Tell us about the work of Summit 54, and how the organization got interested in summer learning.
We began our work in education because we believe that education is the single most important thing we can support to help the future of our communities and the world. We founded Summit 54 three years ago to help bring additional educational opportunities to children in Colorado. Summit 54 specifically has a K-12 focus, and to date we've focused primarily on three initiatives: first, we brought to Aurora, Colorado a high quality and effective national college preparatory program called College Track; second, we helped provide initial funding for a new charter school in the Denver area called Rocky Mountain Prep, which opened fall 2012 and will eventually serve children in pre-K to 5th grade; and third, we've brought Summer Advantage USA to the Roaring Fork Valley. We've also contributed smaller amounts to a number of other educational programs in Colorado.
We live in the Roaring Fork Valley and we wanted to help our community in a meaningful way. When we started our education work three years ago we organized focus groups with teachers and principals in the RE-1 school district, and met with community and nonprofit leaders, so that we could really understand what was currently provided to students and where there were gaps in what the district or other nonprofits were offering that we could help fill. In those months of many meetings it became clear that, due to school budget cuts, summer programming through the district had been eliminated. The result was that there were no academic summer learning programs available for children in our lower Valley. Of course, there were fantastic camps focused on the arts, athletics, music, dance, and more, but many of these had a big price tag and were thus out of reach for many of our families. After reading the research we realized that summer learning loss is a big contributor to the achievement gap in this country, and in particular negatively affects children living in low income rural communities. So armed with this understanding of the local need we started to research proven summer learning programs that we could partner with and discovered Summer Advantage.

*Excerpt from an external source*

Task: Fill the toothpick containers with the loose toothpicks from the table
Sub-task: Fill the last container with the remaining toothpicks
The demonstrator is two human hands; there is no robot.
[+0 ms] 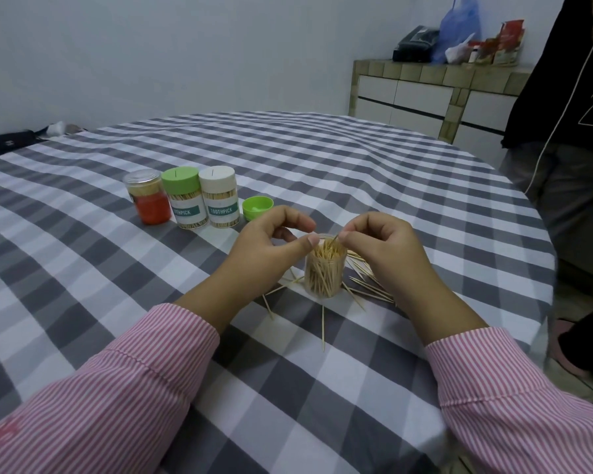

What is your vision for children in the Roaring Fork Valley, and rural communities throughout the United States?
I would love to see all children in rural communities have access to high quality education. Summer Advantage is near and dear to my heart because it provides high quality academic instruction and life enrichment with many other wonderful things like mentoring, guest speakers, healthy meals and field trips. Access to high quality summer learning experiences are particularly important for children in rural communities across the country, because these experiences help reduce the level of isolation children in those communities may experience. All children, no matter where they live, deserve to have access to a comparably enriching program.
Our mission is to work to close the achievement gap. Summit 54 is a small organization so we're realistic about what we can accomplish acting alone, but if we can be a part of the solution, by working with other likeminded individuals and organizations around the country in these partnerships that benefit rural communities, our collective impact can be huge.